-- EXERCISE DIRECTIONS --
For each line below that includes the word "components", make a copy.

-- RECORDS TO PROCESS --

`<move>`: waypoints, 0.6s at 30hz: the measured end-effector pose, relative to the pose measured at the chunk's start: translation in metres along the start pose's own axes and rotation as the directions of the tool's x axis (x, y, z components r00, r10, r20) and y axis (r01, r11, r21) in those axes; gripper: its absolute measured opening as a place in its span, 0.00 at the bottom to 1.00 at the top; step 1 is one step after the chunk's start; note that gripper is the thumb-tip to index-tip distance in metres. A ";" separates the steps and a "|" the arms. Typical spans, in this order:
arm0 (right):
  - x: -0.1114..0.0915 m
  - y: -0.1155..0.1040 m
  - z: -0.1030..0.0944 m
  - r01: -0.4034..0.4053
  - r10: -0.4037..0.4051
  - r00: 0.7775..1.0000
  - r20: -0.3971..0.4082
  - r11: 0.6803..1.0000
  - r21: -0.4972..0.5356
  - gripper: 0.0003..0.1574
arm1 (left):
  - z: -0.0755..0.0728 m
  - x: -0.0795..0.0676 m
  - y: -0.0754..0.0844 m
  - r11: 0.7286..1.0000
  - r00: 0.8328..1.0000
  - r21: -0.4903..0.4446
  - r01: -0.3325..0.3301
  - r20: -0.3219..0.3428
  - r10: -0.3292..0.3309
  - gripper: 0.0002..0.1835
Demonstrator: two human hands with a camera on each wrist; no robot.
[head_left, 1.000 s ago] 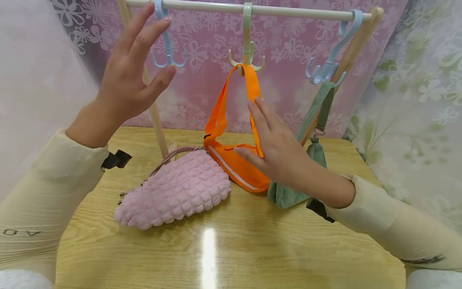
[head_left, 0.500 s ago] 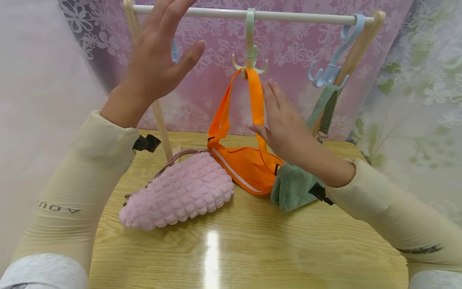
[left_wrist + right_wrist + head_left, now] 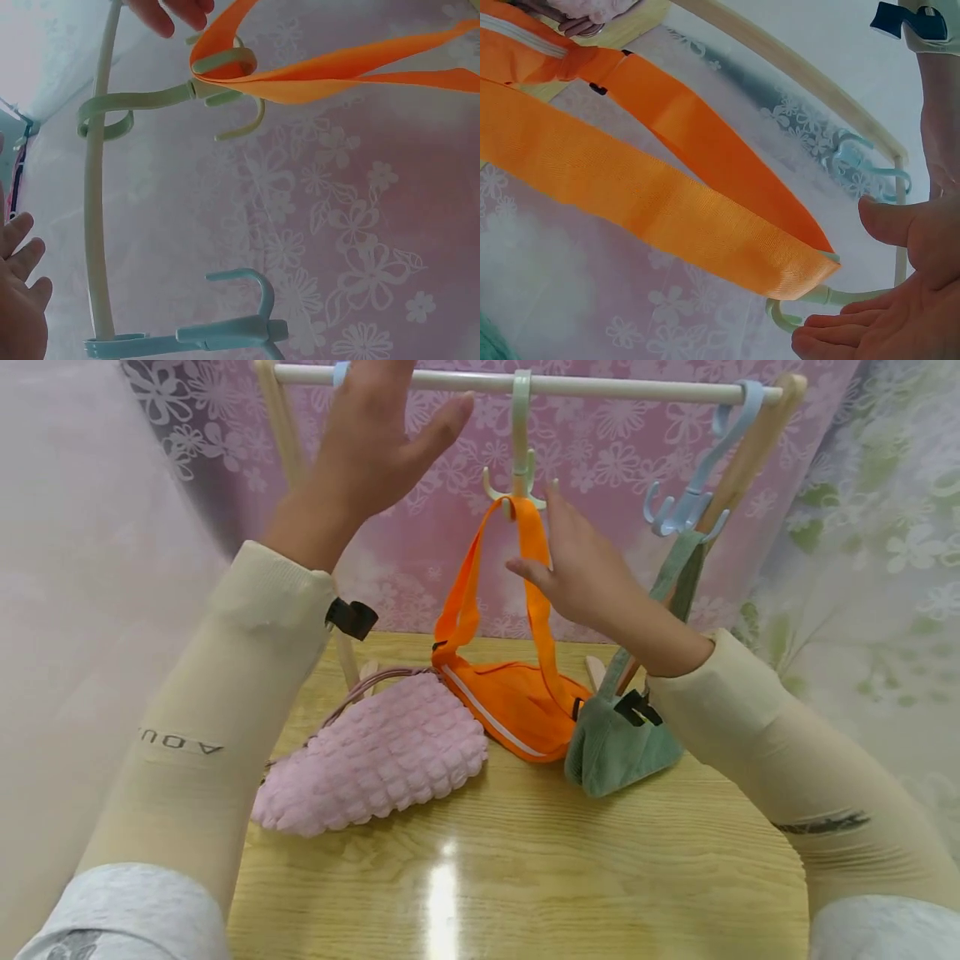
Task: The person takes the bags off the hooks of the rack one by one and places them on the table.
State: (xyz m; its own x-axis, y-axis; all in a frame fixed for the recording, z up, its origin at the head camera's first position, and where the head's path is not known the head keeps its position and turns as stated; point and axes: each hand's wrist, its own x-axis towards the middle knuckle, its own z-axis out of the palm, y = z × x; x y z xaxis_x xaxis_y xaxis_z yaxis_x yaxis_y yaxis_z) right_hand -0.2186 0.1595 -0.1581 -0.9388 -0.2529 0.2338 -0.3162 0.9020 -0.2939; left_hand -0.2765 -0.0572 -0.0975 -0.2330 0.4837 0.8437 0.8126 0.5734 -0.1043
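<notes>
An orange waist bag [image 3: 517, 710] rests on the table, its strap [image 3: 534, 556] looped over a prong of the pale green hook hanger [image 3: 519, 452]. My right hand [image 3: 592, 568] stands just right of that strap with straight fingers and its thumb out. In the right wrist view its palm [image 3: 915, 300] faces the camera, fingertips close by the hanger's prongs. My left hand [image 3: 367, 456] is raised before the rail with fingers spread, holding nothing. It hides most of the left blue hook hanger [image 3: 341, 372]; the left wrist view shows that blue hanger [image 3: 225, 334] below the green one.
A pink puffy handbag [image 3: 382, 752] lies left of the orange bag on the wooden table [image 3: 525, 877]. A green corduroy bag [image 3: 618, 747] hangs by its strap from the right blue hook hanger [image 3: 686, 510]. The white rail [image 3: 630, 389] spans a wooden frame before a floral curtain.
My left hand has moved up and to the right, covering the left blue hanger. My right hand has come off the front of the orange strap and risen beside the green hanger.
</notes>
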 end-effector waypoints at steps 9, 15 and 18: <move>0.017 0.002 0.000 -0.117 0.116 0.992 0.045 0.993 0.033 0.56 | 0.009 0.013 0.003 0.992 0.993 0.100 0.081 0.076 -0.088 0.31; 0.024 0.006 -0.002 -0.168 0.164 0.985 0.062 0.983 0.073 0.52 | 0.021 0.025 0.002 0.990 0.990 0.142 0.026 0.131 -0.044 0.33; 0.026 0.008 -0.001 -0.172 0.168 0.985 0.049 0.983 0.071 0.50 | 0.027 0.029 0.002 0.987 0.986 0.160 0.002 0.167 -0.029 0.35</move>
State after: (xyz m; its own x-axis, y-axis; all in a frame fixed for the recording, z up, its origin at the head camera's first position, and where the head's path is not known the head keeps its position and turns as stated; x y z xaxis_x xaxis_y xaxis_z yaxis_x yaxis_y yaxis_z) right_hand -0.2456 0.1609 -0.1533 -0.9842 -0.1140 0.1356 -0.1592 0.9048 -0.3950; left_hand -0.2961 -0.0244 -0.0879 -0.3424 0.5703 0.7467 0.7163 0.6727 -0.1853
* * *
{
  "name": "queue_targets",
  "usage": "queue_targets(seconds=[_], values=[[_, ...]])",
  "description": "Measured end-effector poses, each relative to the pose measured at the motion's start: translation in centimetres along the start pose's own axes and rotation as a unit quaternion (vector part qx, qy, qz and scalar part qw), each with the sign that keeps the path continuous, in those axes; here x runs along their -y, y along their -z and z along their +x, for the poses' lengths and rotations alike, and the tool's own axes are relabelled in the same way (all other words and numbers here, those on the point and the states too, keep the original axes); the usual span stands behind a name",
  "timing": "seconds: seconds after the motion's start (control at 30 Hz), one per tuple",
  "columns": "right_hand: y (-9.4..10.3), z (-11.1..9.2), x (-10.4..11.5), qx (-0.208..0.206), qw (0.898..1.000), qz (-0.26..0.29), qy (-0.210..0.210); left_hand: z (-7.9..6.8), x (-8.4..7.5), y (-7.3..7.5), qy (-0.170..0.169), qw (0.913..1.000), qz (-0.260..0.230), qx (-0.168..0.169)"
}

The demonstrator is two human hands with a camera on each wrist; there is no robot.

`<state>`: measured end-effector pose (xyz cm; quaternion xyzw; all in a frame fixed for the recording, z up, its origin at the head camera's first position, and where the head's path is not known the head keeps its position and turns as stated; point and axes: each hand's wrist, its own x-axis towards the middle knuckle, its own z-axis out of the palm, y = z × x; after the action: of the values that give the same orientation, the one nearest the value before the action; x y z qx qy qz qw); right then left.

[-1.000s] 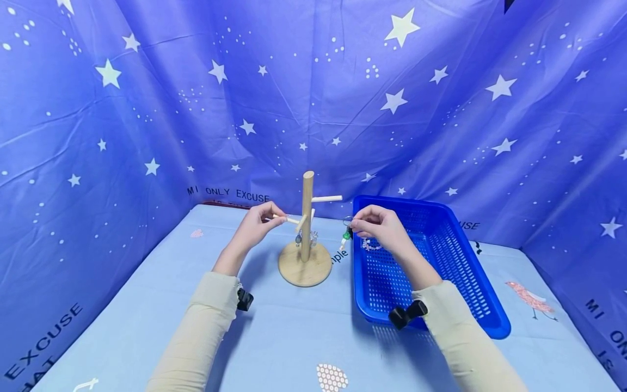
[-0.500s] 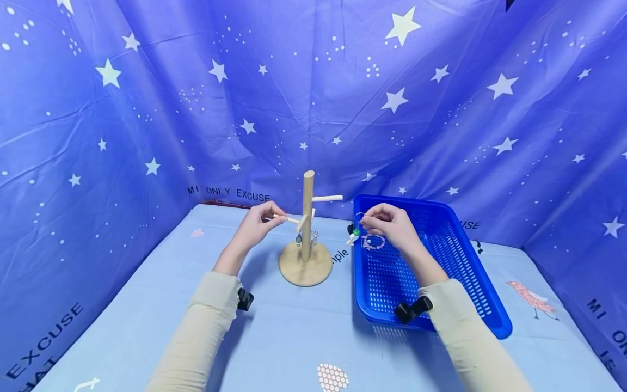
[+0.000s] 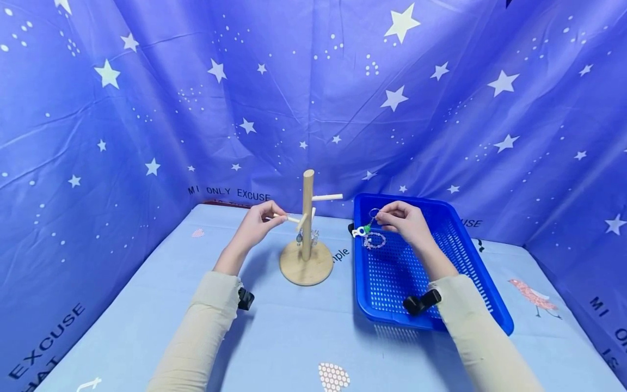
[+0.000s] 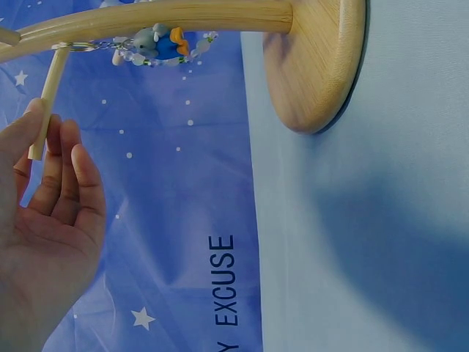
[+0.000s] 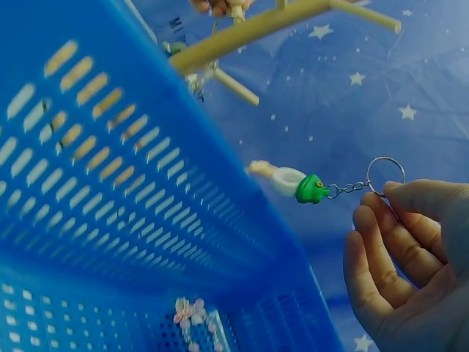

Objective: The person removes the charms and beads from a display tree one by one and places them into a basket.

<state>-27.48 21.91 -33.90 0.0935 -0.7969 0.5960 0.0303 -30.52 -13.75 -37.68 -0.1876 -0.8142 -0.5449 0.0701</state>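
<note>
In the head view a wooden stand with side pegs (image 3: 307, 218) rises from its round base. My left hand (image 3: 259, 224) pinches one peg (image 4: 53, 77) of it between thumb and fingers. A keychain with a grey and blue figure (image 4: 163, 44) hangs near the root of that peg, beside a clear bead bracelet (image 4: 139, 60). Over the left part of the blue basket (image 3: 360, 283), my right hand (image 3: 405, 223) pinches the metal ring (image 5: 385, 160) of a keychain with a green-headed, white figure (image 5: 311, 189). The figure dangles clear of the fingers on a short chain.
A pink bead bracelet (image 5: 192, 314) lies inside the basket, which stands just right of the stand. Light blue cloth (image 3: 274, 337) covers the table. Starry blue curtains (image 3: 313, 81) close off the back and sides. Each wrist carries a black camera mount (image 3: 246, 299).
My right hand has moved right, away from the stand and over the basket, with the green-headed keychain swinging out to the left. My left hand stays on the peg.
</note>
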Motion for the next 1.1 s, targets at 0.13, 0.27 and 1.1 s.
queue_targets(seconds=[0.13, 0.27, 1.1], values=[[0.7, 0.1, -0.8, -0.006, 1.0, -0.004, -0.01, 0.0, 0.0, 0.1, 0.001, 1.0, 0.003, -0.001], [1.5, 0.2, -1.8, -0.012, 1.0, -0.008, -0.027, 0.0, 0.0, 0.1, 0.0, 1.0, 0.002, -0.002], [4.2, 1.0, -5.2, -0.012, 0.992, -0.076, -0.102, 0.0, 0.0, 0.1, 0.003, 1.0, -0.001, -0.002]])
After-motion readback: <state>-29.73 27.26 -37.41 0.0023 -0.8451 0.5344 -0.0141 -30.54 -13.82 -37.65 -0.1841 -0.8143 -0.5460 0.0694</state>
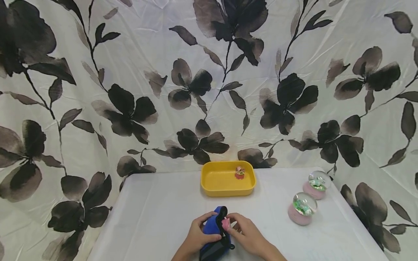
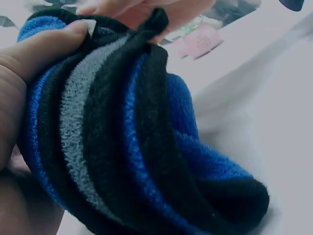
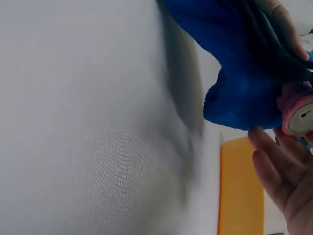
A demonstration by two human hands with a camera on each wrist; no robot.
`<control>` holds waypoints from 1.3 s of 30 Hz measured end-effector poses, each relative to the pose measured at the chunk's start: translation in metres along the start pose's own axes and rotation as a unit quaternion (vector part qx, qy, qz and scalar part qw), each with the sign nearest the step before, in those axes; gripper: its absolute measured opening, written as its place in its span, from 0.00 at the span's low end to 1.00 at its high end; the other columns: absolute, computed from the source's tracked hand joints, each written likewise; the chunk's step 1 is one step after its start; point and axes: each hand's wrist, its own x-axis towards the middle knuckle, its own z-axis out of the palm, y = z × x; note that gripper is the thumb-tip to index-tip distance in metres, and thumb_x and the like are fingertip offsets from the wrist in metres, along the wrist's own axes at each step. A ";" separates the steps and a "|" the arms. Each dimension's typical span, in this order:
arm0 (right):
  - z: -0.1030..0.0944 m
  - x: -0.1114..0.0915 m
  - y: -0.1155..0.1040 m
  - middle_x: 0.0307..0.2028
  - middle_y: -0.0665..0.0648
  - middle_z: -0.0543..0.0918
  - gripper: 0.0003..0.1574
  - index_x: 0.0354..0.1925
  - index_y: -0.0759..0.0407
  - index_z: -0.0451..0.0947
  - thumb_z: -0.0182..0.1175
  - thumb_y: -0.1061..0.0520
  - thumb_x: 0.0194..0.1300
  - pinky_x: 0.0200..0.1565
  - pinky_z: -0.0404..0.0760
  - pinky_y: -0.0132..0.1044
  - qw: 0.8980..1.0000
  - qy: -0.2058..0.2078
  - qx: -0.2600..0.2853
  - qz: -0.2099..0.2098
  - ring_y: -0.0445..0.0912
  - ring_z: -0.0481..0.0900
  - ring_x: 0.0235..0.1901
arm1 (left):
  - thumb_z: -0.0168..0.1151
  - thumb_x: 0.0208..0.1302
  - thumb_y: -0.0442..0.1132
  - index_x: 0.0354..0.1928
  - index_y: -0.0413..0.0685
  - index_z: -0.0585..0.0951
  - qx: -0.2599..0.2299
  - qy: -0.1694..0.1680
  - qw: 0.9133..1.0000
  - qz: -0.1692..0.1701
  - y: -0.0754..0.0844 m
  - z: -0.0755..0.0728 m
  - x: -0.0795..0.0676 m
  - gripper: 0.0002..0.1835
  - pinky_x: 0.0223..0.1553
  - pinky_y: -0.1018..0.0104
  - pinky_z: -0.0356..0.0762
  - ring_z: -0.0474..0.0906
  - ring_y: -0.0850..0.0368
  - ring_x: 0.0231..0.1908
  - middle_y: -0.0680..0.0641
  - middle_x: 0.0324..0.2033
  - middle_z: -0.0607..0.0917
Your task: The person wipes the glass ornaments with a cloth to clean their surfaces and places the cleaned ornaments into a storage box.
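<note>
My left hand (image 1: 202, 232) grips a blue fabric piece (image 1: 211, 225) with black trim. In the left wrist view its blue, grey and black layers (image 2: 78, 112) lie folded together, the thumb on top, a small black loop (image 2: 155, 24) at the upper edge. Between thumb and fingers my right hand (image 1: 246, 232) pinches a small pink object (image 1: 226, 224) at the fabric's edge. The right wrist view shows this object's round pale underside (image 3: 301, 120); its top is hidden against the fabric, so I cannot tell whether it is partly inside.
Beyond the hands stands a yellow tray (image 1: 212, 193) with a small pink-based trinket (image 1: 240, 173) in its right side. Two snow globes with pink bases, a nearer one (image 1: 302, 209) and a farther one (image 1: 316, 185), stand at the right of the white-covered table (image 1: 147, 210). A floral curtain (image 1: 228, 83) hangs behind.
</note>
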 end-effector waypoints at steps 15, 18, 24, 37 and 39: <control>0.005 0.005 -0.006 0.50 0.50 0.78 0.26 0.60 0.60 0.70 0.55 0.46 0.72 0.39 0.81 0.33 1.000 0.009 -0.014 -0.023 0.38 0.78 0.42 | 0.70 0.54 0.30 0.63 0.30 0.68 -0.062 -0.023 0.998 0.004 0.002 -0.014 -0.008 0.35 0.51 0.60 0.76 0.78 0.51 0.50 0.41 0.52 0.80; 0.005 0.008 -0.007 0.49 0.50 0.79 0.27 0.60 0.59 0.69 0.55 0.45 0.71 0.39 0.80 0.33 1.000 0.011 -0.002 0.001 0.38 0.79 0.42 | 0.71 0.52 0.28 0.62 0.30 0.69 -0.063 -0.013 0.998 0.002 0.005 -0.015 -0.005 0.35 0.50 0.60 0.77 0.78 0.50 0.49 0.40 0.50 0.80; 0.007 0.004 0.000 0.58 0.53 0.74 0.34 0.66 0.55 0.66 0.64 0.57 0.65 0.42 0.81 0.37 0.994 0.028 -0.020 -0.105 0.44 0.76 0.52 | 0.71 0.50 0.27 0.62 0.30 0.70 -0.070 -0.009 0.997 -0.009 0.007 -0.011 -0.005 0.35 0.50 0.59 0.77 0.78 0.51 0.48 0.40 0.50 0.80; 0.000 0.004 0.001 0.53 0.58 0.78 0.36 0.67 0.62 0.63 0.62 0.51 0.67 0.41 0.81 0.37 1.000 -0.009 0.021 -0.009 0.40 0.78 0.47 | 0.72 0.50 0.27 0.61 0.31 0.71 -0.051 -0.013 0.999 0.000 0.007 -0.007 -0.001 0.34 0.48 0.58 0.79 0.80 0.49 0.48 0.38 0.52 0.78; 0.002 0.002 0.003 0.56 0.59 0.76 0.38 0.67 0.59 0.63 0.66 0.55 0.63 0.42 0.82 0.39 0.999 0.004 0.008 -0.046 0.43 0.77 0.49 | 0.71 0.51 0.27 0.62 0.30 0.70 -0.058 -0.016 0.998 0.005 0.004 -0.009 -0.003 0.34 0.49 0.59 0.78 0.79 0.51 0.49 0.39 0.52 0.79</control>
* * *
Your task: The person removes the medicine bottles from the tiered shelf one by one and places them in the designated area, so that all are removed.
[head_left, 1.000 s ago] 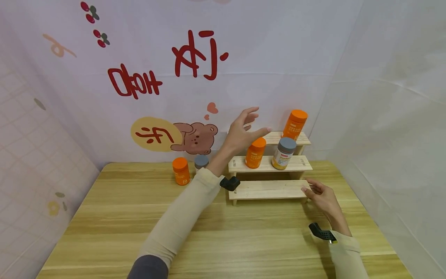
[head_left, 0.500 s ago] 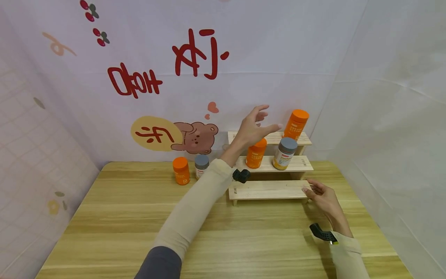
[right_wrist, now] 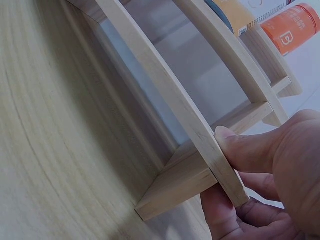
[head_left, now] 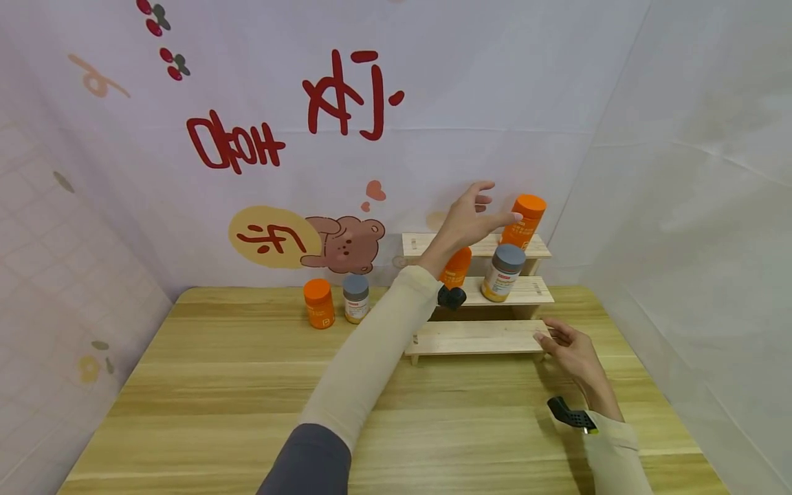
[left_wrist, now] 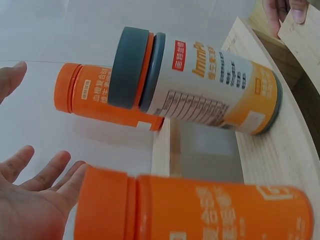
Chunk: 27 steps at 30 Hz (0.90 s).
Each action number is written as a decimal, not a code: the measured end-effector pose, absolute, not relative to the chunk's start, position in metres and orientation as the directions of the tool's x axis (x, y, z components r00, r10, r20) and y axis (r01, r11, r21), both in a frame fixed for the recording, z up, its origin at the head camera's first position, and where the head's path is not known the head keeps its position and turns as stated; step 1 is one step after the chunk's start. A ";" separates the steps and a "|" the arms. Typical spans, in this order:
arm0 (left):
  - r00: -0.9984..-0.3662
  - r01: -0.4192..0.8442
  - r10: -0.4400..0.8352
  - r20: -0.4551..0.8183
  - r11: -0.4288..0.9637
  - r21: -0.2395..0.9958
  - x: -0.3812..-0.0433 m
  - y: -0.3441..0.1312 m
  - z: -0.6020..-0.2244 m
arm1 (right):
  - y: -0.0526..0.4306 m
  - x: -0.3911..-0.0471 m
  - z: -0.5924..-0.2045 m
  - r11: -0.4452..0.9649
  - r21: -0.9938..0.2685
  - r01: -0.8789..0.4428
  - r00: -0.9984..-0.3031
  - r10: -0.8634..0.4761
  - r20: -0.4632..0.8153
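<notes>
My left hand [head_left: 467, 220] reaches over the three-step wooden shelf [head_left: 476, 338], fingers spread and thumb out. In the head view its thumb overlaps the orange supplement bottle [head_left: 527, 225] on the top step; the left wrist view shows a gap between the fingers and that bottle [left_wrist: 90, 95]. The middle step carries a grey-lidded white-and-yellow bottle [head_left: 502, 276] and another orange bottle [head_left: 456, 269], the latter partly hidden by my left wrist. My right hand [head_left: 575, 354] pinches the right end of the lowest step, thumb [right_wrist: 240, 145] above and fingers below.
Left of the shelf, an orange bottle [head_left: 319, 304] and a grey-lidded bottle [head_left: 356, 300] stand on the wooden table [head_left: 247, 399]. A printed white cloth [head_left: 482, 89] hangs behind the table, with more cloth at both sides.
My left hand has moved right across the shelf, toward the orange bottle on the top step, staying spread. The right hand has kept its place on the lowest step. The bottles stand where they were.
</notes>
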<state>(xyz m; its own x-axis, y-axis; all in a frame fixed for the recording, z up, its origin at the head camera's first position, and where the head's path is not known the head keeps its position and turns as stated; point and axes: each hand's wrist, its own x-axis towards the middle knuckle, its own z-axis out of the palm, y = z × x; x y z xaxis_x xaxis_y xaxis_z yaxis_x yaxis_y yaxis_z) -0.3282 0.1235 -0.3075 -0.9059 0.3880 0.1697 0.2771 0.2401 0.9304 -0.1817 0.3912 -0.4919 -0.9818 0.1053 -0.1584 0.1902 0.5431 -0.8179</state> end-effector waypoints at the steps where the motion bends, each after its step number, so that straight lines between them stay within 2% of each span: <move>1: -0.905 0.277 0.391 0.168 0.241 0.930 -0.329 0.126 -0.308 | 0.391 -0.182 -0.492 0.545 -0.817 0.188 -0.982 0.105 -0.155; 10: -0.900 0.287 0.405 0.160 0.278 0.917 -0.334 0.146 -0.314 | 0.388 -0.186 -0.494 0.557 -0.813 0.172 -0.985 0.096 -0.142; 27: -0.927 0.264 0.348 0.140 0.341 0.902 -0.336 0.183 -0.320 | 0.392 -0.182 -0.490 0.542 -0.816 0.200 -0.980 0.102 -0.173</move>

-- RESPONSE BELOW --
`<move>`: waypoints, 0.6s at 30hz: the measured end-effector pose, relative to the pose measured at the chunk's start: translation in metres along the start pose's own axes and rotation as the directions of the tool's x axis (x, y, z components r00, r10, r20) and y axis (r01, r11, r21) in those axes; gripper: its absolute measured opening as a place in its span, 0.00 at the bottom to 1.00 at the top; step 1 is one step after the chunk's start; note that gripper is the thumb-tip to index-tip distance in metres. A ";" separates the steps and a "|" the arms. Typical spans, in this order:
Each action number is written as a decimal, not a code: the measured end-effector pose, absolute, not relative to the chunk's start, position in metres and orientation as the directions of the tool's x axis (x, y, z components r00, r10, r20) and y axis (r01, r11, r21), both in a frame fixed for the recording, z up, its origin at the head camera's first position, and where the head's path is not known the head keeps its position and turns as stated; step 1 is one step after the chunk's start. A ";" separates the steps and a "|" the arms. Typical spans, in this order:

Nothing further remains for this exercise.